_What to produce_: Beginning with the line below that contains "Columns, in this" and ending with the line that contains "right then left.", copy every line exactly. Copy nothing else.

---- Supplied data

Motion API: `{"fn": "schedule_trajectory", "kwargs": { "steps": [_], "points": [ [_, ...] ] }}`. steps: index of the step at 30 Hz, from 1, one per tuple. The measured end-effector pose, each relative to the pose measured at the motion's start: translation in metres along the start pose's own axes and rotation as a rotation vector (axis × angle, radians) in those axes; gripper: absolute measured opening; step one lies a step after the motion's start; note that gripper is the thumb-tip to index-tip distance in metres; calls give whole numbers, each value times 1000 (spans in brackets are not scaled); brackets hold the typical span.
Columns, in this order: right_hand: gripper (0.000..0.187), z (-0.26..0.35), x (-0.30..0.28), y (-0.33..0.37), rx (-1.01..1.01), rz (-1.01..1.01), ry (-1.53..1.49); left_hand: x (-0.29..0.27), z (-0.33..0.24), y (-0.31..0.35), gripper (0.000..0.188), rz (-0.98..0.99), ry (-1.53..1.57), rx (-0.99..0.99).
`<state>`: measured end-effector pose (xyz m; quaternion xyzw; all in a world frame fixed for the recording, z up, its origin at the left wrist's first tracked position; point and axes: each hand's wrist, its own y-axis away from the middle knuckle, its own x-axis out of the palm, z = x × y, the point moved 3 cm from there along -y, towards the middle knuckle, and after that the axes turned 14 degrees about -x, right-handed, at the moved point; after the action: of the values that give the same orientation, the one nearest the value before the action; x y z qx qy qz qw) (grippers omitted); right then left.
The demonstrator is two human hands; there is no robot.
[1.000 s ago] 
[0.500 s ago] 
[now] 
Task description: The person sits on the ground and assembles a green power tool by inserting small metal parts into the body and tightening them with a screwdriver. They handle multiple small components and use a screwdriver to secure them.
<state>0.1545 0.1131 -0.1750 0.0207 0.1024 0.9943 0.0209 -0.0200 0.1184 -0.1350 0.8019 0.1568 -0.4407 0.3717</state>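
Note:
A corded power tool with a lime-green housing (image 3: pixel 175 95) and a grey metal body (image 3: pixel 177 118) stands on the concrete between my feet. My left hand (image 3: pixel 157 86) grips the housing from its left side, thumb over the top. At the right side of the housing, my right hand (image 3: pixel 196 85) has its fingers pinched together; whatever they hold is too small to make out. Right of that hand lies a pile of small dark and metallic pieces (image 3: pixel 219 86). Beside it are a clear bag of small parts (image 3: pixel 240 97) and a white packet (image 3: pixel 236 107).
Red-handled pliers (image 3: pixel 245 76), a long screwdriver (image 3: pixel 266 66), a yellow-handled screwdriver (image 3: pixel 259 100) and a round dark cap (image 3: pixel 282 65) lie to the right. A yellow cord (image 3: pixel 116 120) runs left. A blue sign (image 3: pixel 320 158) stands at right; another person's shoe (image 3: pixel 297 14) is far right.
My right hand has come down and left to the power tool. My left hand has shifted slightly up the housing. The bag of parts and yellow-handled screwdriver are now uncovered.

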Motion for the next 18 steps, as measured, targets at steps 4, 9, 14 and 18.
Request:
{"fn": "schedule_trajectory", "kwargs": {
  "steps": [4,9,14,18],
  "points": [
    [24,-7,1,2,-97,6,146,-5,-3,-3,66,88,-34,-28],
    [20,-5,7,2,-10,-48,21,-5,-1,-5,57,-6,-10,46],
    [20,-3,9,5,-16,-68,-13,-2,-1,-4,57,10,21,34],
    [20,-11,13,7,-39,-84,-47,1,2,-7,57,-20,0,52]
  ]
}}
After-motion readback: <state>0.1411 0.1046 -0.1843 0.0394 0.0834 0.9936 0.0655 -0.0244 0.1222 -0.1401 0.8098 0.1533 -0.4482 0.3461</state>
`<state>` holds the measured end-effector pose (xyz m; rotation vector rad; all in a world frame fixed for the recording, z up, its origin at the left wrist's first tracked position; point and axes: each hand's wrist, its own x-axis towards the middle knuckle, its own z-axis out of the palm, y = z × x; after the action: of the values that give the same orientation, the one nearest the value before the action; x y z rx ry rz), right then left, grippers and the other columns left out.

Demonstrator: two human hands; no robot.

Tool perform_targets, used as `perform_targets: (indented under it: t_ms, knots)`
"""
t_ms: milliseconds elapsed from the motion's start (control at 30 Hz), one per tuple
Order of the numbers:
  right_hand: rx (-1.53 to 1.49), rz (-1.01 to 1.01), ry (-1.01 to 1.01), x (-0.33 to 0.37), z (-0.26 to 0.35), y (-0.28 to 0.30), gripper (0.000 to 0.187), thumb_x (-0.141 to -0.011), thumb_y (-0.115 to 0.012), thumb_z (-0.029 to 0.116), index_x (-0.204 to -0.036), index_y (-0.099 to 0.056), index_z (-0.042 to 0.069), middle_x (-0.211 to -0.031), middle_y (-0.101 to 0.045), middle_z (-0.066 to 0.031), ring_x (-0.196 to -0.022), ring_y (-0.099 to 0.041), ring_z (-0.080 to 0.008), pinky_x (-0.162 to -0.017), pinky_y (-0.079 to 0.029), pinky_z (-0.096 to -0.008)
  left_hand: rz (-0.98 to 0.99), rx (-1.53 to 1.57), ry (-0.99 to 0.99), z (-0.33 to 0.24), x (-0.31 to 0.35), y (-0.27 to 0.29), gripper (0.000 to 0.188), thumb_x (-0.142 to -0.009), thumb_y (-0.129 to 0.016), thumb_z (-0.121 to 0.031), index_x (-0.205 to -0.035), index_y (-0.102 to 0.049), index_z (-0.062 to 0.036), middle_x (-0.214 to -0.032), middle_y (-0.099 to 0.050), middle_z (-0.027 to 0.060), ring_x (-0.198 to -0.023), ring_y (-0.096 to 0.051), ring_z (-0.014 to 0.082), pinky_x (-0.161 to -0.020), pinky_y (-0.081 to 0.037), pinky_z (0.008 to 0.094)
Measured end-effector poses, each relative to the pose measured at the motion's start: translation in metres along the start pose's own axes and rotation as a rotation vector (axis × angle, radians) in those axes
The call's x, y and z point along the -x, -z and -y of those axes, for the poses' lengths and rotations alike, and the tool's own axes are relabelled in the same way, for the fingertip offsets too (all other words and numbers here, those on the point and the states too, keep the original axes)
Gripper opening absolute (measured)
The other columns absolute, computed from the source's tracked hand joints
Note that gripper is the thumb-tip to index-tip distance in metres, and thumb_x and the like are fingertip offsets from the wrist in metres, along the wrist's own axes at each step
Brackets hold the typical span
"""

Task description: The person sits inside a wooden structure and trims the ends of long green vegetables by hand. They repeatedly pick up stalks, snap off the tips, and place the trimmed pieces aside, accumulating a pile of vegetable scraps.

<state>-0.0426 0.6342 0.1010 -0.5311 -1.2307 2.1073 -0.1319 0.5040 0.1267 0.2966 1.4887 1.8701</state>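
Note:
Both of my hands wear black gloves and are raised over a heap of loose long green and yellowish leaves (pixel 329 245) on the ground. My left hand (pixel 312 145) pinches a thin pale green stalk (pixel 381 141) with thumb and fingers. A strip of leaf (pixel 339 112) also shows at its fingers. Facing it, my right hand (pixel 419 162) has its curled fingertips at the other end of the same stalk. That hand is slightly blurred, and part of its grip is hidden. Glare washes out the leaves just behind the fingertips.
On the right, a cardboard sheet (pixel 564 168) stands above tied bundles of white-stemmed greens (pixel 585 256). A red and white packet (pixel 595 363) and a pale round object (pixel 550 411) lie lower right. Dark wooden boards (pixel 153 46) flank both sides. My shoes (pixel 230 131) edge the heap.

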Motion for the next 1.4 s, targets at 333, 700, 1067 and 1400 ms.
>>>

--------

_Solution_:
Columns, in this order: right_hand: gripper (0.000..0.187), z (-0.26..0.35), x (-0.30..0.28), y (-0.33..0.37), rx (-1.01..1.01), rz (-1.01..1.01), ry (-1.53..1.49); left_hand: x (-0.29..0.27), z (-0.33..0.24), y (-0.31..0.35), gripper (0.000..0.188), rz (-0.98..0.99), ry (-1.53..1.57), rx (-0.99..0.99).
`<state>`: measured end-effector pose (xyz m; quaternion xyzw; all in a world frame fixed for the recording, z up, its origin at the left wrist's first tracked position; point and axes: each hand's wrist, its own y-axis away from the middle knuckle, its own x-axis out of the palm, z = x × y, the point moved 3 cm from there along -y, towards the middle knuckle, and after that the axes turned 14 degrees about -x, right-handed, at the moved point; after the action: of the values that give the same orientation, the one nearest the value before the action; x y z qx qy qz qw) (grippers omitted); right then left.

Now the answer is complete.